Last week's parliamentary elections in Macedonia saw the incumbent EU-skeptic government securing four more years of power. While this will certainly not be treated as a big surprise by the Balkan watchers in Brussels, the re-election of this government and its political platform might soon pose a number of challenging choices for EU policy makers. They have the luxury of avoiding the entire set now but such a choice would turn extremely costly for both geostrategic matters and the EU integration process in the Western Balkans later.
EU accession talks started in 2005 have been derailed by the 2008 decision by Greece to block Macedonia's path to NATO membership and the Macedonian government has since proven to be uninterested in pursuing the Euro-Atlantic route. Instead the authorities embarked on a nation building project based on obscure antics of Alexander the Great, including the construction of a 36-meter statue of the man himself in Skopje's central square.
The two previous administrations of Nikola Gruevski, the prime minister of Macedonia, have irked US and EU officials alike by their tough and unproductive stance on the ongoing name dispute with Greece. They have also registered lackluster performance in fulfilling the requirements of the Accession Partnership of the European Commission’s so-called pre-accession strategy. It is no wonder that the EU is now contemplating revoking Macedonia's candidate status and putting it next to Albania as basket cases of European integration.
Solving the name dispute with Greece deserves another attempt. Dropping Macedonia would be a tactical mistake for at least three reasons. First, Gruevski will remain the most powerful figure in Macedonia for the foreseeable future. He is also the only politician with a popular mandate to solve the name dispute with Greece and help mitigate the public outcry through the media it controls.
Second, his dream of economic growth still relies on foreign investment that would most certainly arrive from the EU member states. Gruevski knows he needs money and international recognition to run the state in the way he does it now. An IMF loan was handy but will not last for long.

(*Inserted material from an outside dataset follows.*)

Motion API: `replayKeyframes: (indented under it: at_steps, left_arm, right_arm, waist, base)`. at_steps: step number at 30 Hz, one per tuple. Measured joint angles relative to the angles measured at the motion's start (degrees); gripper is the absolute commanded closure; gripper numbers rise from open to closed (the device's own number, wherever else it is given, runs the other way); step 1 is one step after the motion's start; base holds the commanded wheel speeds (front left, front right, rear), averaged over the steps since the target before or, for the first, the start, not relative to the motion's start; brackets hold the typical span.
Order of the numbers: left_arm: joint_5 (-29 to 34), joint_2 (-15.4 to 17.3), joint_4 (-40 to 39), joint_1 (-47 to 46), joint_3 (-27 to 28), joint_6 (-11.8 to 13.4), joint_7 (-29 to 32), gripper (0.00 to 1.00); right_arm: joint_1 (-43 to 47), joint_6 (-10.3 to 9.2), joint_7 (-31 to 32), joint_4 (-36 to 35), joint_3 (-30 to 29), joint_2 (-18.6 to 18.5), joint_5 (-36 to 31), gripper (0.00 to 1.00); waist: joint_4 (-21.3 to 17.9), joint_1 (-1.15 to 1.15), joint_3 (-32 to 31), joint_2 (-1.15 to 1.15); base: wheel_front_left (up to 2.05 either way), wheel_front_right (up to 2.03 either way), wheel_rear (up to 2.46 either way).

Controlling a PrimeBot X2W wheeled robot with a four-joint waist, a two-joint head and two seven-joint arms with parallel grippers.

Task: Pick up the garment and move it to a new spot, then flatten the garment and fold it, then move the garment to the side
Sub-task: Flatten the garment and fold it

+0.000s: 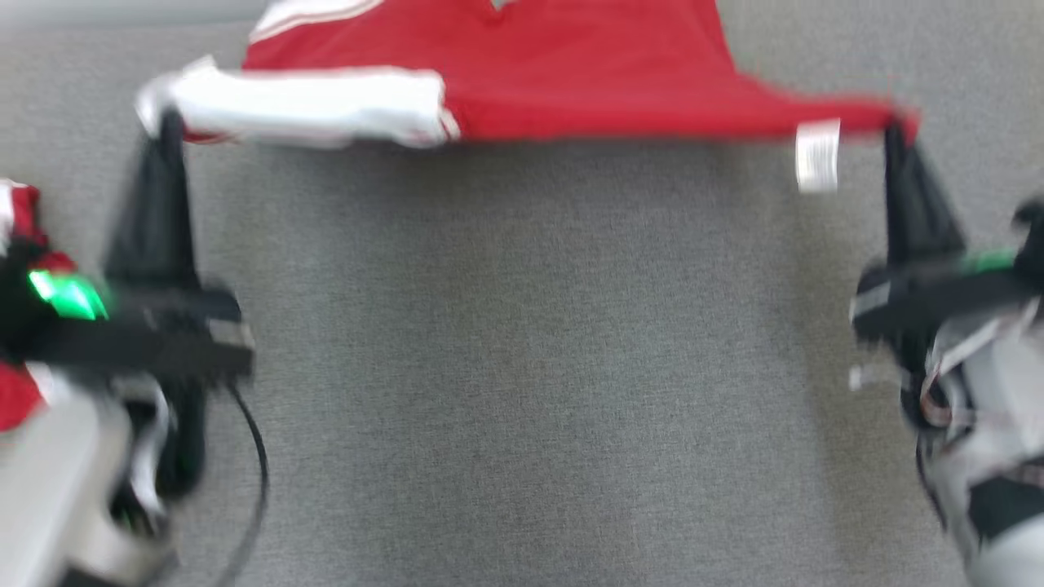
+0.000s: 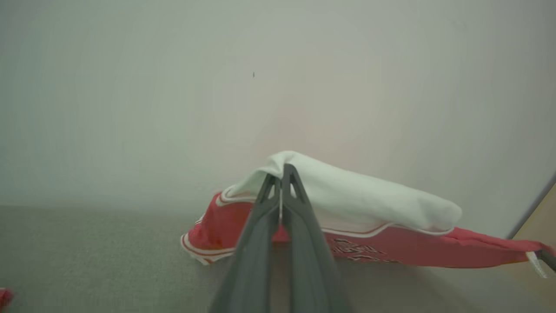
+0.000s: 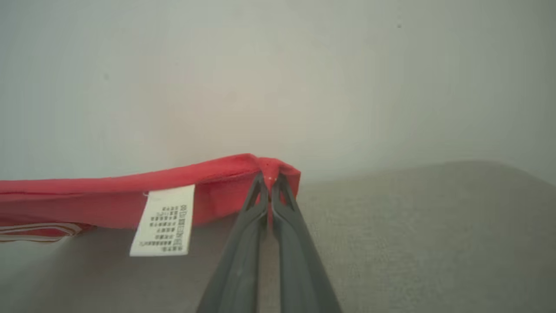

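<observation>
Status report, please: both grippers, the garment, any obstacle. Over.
Both jaws shut: left gripper on white sleeve, right gripper on red corner. Red and white fabric jersey stretched between them over grey surface. Other red cloth left, apart.

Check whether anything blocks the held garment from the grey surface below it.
Nothing visible: the left gripper and right gripper are shut on the garment; the grey surface between them is bare. Another red cloth lies far left.

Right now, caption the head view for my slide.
Left gripper and right gripper hold the red garment stretched between them over grey surface.
</observation>
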Motion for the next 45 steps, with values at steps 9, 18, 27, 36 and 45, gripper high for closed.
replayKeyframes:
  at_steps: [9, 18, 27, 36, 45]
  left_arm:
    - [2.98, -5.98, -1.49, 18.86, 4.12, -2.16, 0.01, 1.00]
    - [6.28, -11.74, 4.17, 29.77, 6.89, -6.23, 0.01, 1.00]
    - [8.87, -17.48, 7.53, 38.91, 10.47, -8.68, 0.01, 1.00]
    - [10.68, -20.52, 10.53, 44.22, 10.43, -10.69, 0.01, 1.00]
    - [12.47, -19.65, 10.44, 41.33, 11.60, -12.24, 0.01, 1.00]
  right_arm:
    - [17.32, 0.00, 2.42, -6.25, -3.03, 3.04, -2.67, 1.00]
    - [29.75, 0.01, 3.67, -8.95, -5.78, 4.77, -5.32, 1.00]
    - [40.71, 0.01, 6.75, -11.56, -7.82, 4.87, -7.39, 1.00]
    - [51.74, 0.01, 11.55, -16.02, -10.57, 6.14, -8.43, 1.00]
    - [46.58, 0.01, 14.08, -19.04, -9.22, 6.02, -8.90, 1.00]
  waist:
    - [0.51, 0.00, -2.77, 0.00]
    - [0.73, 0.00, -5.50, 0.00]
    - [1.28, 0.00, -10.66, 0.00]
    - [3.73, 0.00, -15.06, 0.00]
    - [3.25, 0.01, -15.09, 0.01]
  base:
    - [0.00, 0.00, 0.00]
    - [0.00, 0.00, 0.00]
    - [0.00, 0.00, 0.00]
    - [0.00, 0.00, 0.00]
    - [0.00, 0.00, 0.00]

Issuing state bonds comes at an even higher price so the Macedonian government would need to find a more sustainable model if it is to remain in power and keep the population at check in the next four years.

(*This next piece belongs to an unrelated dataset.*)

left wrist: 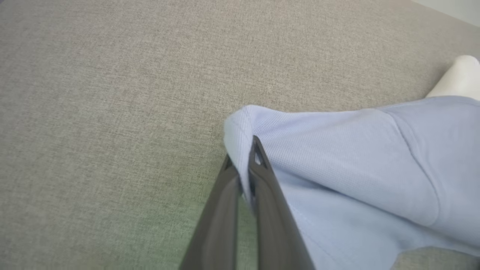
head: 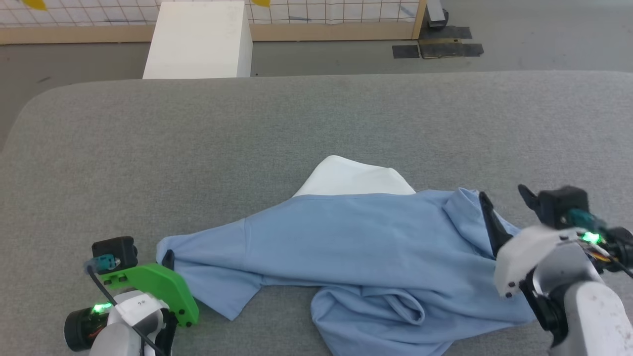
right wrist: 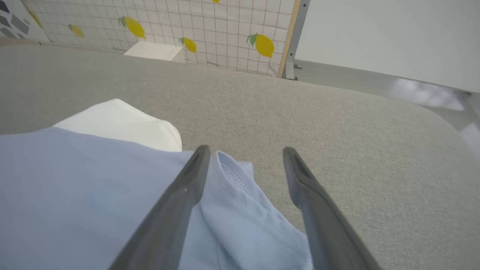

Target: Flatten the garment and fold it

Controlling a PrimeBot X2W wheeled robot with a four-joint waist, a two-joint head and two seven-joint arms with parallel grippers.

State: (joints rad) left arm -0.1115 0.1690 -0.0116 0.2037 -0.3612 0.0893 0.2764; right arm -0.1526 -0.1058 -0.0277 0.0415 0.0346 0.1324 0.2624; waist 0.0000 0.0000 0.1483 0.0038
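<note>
Stretching left to right across the lower frame, the garment (head: 356, 237) lies rumpled on the surface (head: 198, 138). My left hand (left wrist: 242, 155) is clamped on its sleeve cuff (left wrist: 240, 123); my right hand (right wrist: 245, 150) stands apart, straddling the opposite edge.

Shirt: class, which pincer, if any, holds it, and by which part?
The left pincer grips the shirt by the cuff edge of its sleeve; the right pincer stands open, holding nothing.

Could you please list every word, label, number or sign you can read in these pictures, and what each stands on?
None can be read.
A small dark marking on the white wrist cover behind the left tool is too small to read.
The lemon-print panel has no lettering.
</note>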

Third, all ethnic Albanian parties and the social democratic opposition support Euro-Atlantic integration and will not oppose solution of the name dispute and normalization of the EU accession process. If pressed, Gruevski cannot continue neglecting this issue now. Neither could he call for snap elections as he did after the NATO Bucharest Summit in 2008 and solidify its power banking on anti Euro-Atlantic sentiment.
Leaving the domestic context aside, the EU would be well-advised to show a new level of engagement before the summer holidays. The upcoming progress report by the European Commission and rumors of accession talks being revoked both seem like good reasons to revive the Macedonia issue right now, which may also lead to Greece becoming open to joining the conversation and move on from the name dispute.
Solving the Greece-Macedonia conundrum would represent a bold step forward for the EU. More importantly, it will pave the way for EU enlargement commissioner Stefan Fule to resume the accession process and add Macedonia to the duo of Montenegro and Serbia that will get a start date for accession talks towards the end of this year.
The window of opportunity for action is very short—before the release of the progress report in October and perhaps an unpredictable turn of events that worsens the Greek financial crisis. Commission officials, especially those in the European External Action Service should use the packed fall calendar to press the newly composed government. It would be a small investment in time and energy that is worth trying since it could bring long-term dividends to all sides. For the EU scoring new points in Balkans would be a way not only to restore its credibility in Macedonia and the region but also give positive signs to those in the European neighborhood and the Middle East.